The history of Satanism is bedeviled by misinformation, and in the age of social media, a lie can travel to Hell and back to avoid correction. As hopefully savvy digital consumers, how can we better train ourselves to separate fact from affliction?




Misinformation vs disinformation

  • Misinformation is bad information spread by mistake
  • Disinformation is bad information spread on purpose
  • Bad actors need more people to amplify their message -- they may try to persuade an influencer to spread their disinformation as-is -- or as a “debunking.” Simply repeating a rumor can perpetuate it, add fuel to the fire, and even legitimize it.
    • Imposter content: Using the names, logos of well-known, reputable outlets to steal credibility
    • Weaponized content
      • Content can be used out of context
      • Old content is reshared as new, with new context
  • Why do people fall for disinformation? Because they want to. People like things that confirm what they already believe, and reject information that challenges them.
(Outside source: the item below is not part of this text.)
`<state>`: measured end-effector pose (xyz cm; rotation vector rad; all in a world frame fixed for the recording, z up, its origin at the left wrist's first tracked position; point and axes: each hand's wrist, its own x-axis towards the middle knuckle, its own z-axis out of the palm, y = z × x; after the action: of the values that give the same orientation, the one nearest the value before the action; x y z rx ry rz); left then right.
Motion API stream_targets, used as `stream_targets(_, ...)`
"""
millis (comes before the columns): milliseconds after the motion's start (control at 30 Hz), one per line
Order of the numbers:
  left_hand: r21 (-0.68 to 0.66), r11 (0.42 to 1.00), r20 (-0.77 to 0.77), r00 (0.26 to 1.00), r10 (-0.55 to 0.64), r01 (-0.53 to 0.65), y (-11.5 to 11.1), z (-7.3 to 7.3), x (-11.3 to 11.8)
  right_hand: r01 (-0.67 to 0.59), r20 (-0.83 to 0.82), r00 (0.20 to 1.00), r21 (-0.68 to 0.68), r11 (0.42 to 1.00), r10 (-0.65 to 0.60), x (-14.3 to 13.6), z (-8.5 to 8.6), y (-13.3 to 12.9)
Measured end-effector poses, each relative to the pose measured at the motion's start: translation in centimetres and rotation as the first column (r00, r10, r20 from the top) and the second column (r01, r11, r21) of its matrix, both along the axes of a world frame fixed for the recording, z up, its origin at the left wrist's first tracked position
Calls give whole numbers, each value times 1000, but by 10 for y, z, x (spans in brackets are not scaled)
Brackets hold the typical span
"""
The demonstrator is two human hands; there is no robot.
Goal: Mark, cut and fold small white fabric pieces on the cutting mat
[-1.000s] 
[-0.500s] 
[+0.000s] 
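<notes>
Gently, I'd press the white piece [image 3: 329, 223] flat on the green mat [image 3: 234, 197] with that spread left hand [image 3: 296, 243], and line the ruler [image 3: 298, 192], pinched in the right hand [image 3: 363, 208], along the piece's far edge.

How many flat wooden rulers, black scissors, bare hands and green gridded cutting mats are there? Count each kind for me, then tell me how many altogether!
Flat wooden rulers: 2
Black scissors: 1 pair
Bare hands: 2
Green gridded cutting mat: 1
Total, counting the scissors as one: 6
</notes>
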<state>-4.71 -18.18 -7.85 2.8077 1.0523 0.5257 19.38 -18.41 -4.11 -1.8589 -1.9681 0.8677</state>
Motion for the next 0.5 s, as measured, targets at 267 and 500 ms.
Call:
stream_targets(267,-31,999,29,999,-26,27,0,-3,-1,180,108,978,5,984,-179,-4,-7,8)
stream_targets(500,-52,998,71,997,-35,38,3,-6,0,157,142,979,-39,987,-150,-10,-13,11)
Critical reading of the news

  • Basic credulity – if it sounds too good to be true, it probably is.
    • This goes double for anything to do with money or products you see online. (Do not buy shit from Facebook ads!)
    • Is it realistic? Would someone really say or do what the article is saying? Would you do that thing yourself? Would any reasonable person?
  • Understand how headlines are written – usually by someone else, not the article writer, and therefore doesn't always encapsulate what the article actually says. It's meant to grab your attention – whether for good or bad.
  • Opinion vs news – sometimes editorials look a lot like reporting.
  • Slow down! Articles (and certainly their headlines) are meant to provoke emotion and a knee-jerk response. Ask yourself, why am I being made to feel this way? What reaction does the writer want me to have? What reaction do I actually have, once I have more time to process the information?
  • Who owns what? Consider who really owns the website or publication you’re reading.
  • Who wrote the article? Have you heard of them before (do they even exist?), or read their other work? What do their previous stories tell you about them and their point of view?
  • When was it written? This is one of the easiest to miss, especially on social media. Make sure the article isn’t out of date – and if there’s no date at all, be suspicious. 
  • Who is the target audience? Was this written to appeal to a certain kind of person?
  • Verify with other independent sources. Does the information fit with what you already know, or what you’ve read elsewhere? If you can only find one article that says something, that’s a red flag. (And it doesn’t count if all the other sources you find lead back to only the first article!)
  • Read the original. This is especially important when it comes to science writing. News articles try to summarize super-long scientific studies in just a paragraph or two – they could be cherry-picking what the study says, or miss the point entirely. When you can, click through to the original study and check it out – and again, if there are no links to sources… that’s a bad sign.
  • What isn’t being said? Not citing sources is the big one. But you have to ask questions of what you’re reading. Most mainstream news sites at least try to offer a different perspective / counterpoint to the main narrative of their piece. For example, if a politician really said something inflammatory, there would be a reaction from an opposing party. 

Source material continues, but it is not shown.